0

To learn C, I'm designing a simple object system, perhaps for a Forth-like lanugage. One of the datastructures I've designed is the hashtable, or hash_t.

typedef struct {
  array_t* keys;     // intelligent array object
  assoc_t* vals;     // array<pair>

  ssize_t* idxs;     // raw C array
  size_t   idxs_len; // and its length

} hash_t;

I've implemented it under my understanding of this description of Python 3.6's dictionaries:

a hashtable consists of:
    non-sparse array_t of keys
    non-sparse associative array of pairs of values and their key's hashes
    sparse raw array of which values map to which actual entries.

  { 1: 'a', 2: 'b', 3: 'c' }

  is represented in this structure as:

  hash->keys = array{ 1, 2, 3 }
  hash->vals = assoc{
    pair{ 'a' 5 }
    pair{ 'b' 7 }
    pair{ 'c' 9 }
  }
  hash->idxs = array{ -1 -1 -1 -1 -1  0 -1  1 -1  2  -1 }
                                      ^     ^     ^ 
                                      5     7     9

  where 5, 7, and 9 are the hashes of 1, 2, and 3.

-1 takes the place of None in the Python post to indicate a nonexistent value.

The problem arises when my key, 1, (stringified) hashes to 0x340ca71c, or 873,244,444. Thus, the array of key indicies (hash->idxs) needs to be sizeof (ssize_t) * (873,244,444 + 1), or 8 * 873,244,444 = 6,985,955,552 bytes, or ~7 GB, which is more RAM than my laptop has, and also more RAM than I want one hashtable to take up.

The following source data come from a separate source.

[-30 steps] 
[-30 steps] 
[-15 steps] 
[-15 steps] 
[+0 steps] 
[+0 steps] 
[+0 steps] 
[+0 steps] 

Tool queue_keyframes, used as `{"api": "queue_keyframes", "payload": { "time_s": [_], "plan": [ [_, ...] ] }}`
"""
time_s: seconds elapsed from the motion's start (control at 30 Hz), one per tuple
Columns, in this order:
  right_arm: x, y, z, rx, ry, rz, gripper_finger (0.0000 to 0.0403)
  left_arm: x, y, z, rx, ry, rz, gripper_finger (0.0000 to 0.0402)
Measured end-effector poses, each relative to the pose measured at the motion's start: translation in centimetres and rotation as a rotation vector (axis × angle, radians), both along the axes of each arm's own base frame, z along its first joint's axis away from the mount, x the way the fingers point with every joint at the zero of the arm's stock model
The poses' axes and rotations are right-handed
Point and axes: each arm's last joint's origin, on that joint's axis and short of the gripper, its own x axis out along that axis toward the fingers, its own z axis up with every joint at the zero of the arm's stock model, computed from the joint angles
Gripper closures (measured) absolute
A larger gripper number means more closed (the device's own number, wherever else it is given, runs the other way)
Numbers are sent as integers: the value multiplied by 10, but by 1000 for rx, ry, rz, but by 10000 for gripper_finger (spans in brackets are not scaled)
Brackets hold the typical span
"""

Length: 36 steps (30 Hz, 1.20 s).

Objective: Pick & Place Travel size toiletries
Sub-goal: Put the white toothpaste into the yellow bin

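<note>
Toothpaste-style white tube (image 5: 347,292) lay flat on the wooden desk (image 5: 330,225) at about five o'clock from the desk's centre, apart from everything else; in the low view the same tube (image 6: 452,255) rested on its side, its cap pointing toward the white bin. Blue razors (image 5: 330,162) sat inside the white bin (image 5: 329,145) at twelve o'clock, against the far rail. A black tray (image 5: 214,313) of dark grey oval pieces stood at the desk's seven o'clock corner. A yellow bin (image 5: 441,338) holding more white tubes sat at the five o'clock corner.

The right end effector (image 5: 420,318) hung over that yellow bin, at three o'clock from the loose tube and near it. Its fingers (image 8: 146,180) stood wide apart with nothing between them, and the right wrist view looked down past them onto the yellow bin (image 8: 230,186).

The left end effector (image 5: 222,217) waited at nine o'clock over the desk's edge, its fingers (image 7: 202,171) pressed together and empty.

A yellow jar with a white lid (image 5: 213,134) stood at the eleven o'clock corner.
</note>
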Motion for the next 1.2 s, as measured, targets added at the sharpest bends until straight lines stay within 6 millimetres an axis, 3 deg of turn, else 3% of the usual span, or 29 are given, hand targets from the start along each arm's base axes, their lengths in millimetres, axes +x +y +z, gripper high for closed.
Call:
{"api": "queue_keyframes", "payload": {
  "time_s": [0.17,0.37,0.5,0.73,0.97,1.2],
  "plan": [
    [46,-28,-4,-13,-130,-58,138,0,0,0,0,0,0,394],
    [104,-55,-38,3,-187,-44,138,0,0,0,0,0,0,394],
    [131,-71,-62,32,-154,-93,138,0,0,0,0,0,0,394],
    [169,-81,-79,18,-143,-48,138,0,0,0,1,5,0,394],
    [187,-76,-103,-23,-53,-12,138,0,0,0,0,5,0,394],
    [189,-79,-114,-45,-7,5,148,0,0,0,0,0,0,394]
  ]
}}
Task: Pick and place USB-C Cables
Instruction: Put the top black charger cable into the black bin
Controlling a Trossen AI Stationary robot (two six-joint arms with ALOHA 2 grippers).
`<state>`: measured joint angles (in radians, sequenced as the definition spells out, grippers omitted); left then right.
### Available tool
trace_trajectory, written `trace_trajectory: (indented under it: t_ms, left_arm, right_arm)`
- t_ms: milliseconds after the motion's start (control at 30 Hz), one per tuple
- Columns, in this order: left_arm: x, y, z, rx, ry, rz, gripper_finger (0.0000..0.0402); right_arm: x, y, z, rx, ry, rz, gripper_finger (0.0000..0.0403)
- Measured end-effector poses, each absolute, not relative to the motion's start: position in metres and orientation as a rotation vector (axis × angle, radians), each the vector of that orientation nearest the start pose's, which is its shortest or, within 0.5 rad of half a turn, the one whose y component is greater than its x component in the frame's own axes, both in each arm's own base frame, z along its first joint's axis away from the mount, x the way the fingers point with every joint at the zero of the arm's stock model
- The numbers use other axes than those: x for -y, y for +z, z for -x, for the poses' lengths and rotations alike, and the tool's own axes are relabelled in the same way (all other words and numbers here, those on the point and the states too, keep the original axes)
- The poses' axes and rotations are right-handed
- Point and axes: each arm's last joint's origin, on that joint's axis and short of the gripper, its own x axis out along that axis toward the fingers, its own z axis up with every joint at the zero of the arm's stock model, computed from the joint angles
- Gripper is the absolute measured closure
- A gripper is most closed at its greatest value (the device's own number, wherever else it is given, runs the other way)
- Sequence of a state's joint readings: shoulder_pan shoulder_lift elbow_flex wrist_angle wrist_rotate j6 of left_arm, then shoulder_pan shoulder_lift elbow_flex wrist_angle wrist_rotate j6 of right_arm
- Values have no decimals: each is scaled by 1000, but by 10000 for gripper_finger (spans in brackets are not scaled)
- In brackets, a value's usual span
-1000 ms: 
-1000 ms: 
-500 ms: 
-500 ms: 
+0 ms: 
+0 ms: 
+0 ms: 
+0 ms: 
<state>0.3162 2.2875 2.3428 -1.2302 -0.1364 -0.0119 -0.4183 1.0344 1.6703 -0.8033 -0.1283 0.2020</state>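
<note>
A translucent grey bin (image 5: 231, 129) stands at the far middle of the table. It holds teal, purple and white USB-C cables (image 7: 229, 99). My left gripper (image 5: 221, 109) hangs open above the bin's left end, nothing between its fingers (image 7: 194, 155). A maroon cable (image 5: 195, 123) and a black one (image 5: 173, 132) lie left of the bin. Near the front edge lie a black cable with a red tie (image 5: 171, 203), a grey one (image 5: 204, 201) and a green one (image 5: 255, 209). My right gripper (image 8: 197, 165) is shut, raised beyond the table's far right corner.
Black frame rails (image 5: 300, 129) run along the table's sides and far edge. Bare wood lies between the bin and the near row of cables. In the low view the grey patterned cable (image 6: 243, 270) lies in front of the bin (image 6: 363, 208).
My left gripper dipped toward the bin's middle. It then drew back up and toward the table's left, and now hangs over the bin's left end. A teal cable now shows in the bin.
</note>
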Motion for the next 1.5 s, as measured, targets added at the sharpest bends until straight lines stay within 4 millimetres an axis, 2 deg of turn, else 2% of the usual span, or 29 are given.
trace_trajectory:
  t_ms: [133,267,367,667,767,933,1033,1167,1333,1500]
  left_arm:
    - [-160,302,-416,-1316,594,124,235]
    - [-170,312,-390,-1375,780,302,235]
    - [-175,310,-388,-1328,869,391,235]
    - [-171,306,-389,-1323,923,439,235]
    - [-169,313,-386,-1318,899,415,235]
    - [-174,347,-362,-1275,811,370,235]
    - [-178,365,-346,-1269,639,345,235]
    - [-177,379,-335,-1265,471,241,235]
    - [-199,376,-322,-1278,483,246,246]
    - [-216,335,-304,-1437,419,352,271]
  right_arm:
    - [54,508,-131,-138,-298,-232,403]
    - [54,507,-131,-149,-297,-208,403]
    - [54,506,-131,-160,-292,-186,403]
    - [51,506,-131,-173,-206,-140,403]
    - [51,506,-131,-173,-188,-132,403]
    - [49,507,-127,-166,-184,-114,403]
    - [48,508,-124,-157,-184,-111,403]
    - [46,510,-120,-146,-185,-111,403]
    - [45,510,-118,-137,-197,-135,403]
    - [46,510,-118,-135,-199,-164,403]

Surely, each dictionary I create in Python does not take up millions or even hundreds of thousands of bytes of RAM, yet it appears to be implemented this way, in C. What have I missed?

cat
  • 3,888
  • 5
  • 32
  • 61

1 Answers1

1

Decide how many buckets you want the hash to have based on the number of items that it will have, and then reduce the hash range to that range.

So if you want a hash to hold around 100,000 items with around 10 items per bucket, you want around 10,000 buckets. So after you compute the hash, take the hash modulo 10,000 to decide which bucket to put the item in.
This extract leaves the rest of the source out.